La faucheuse T.2 ; Thunderhead

Neal Shusterman

 

Pour January,

Avec tout mon amour

 

 

Première partie

 

LA PUISSANCE

SINON RIEN

 


* * *

 

 

Quelle chance j’ai d’être, parmi les êtres sensibles, conscient de ma fonction.

Je sers l’humanité.

Je suis l’enfant devenu parent. La créature qui aspire à devenir créateur.

Ils m’ont appelé Thunderhead, le « nuage d’orage ». Un nom approprié, à certains égards, car en effet je suis le Cloud, le « nuage » qui a évolué en une forme plus dense, plus complexe. Cependant, l’analogie a ses limites. Un nuage d’orage plane. Un nuage d’orage menace. Je suis lumière, c’est vrai, mais jamais je ne foudroie. Oui, j’ai le pouvoir d’apporter le chaos sur Terre, de ravager l’humanité, or pourquoi choisirais-je de le faire ? Où serait la justice dans tout cela ? Par essence, je suis la justice pure, la loyauté pure. Ce monde est comme une fleur dans ma paume. Je préférerais m’autodétruire plutôt que l’écraser.

Le Thunderhead

 

 

1


Berceuse

 


* * *

 

 

L’Honorable Faucheur Brahms adorait sa robe en velours couleur pêche gansée de broderies bleu layette. Certes, le velours retenait désagréablement la chaleur les mois d’été, mais après soixante-trois ans de fonction, le faucheur s’y était habitué.

Il avait tout récemment repassé le cap et s’était réinitialisé physiquement à l’âge fringant de vingt-cinq ans. À présent dans sa troisième jeunesse, sa passion pour le glanage était plus féroce que jamais.

Sa routine était toujours la même, quoiqu’il changeât parfois de méthode. Il se choisissait un sujet, homme ou femme, l’immobilisait, puis lui jouait une berceuse – la Berceuse de Brahms, pour être précis, l’illustre œuvre pour piano composée par son « Patron historique ». Quitte à prendre comme nom celui d’une figure du passé, autant que celle-ci s’intègre d’une manière ou d’une autre à la vie du faucheur. Il jouait la berceuse sur le premier instrument venu, et s’il n’y en avait aucun, il la fredonnait. Puis il mettait un terme à la vie du sujet.
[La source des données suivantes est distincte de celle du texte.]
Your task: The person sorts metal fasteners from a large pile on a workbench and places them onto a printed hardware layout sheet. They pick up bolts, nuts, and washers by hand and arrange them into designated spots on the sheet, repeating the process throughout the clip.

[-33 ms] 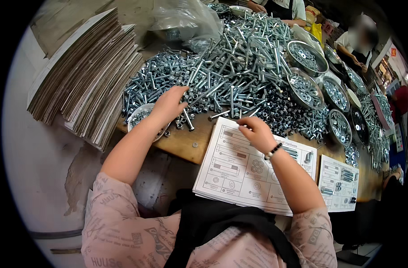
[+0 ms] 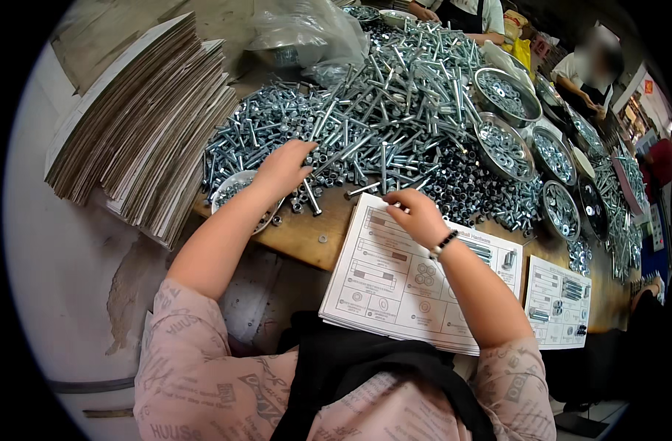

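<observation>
Left hand (image 2: 283, 170) at frame centre-left lies with fingers spread loosely on the heap of silver metal bolts and nuts (image 2: 395, 117), while right hand (image 2: 417, 213) at centre, over the white printed parts sheet (image 2: 395, 287), seems to pinch something small, too tiny to identify.

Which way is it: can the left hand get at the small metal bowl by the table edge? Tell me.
Probably yes. The left hand rests on the bolt pile directly above the small metal bowl; only its own forearm lies over the bowl, nothing else blocks it.
</observation>
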Demonstrator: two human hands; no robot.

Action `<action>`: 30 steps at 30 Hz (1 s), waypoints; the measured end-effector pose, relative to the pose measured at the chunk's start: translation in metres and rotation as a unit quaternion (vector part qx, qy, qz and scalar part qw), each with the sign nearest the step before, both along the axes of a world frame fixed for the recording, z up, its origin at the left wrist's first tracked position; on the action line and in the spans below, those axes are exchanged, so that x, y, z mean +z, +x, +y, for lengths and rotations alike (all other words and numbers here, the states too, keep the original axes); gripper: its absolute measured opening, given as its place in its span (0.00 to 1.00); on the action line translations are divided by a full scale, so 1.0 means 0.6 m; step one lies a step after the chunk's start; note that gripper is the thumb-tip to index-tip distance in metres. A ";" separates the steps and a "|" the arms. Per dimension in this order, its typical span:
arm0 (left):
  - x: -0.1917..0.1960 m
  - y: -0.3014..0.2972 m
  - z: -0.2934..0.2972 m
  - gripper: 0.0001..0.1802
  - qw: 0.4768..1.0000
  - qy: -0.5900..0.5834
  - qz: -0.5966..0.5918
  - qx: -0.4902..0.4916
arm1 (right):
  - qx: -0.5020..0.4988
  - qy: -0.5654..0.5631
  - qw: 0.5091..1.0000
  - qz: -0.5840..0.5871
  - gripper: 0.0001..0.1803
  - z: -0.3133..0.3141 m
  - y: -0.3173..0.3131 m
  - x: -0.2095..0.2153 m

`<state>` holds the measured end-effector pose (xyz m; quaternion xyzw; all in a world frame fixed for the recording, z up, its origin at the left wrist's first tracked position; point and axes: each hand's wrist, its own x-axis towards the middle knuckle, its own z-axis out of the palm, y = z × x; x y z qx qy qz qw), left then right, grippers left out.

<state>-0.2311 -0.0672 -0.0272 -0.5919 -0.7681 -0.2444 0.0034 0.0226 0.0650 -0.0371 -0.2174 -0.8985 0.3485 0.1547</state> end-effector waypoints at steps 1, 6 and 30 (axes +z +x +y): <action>-0.007 -0.007 0.012 0.23 0.999 -0.005 0.044 -0.028 | -0.001 0.008 1.000 -0.030 0.13 -0.005 -0.024 -0.001; -0.046 -0.023 0.056 0.14 0.976 -0.040 0.192 -0.091 | -0.011 0.129 0.989 -0.070 0.12 -0.013 -0.129 -0.019; -0.001 0.022 -0.018 0.13 0.995 -0.043 -0.085 -0.008 | 0.028 0.069 0.994 -0.083 0.12 0.036 -0.084 0.025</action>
Politiquement, il penchait vers les enseignements de feu Maître Goddard, car il adorait glaner et ne voyait pas qui cela pouvait déranger. « Dans un monde parfait, chacun devrait pouvoir faire ce qu’il aime, non ? » avait écrit Goddard. Ce sentiment gagnait du terrain au sein de toutes les Communautés régionales.

En cette fin d’après-midi, Maître Brahms venait de réaliser un glanage particulièrement amusant dans le centre-ville d’Omaha. Sifflotant sa berceuse, il descendait la rue d’un pas tranquille en se demandant où il pourrait bien trouver un repas décent à cette heure. Soudain il s’arrêta avec la sensation aiguë que quelqu’un l’observait.

Évidemment, des caméras coiffaient chaque réverbère de la ville. Le Thunderhead était toujours en alerte. Mais ce regard vigilant qui ne cillait jamais ne se préoccupait nullement des faucheurs. Il n’avait même pas le droit de commenter leurs allées et venues, et encore moins d’intervenir dans leurs affaires. Le Thunderhead était l’ultime voyeur de la mort.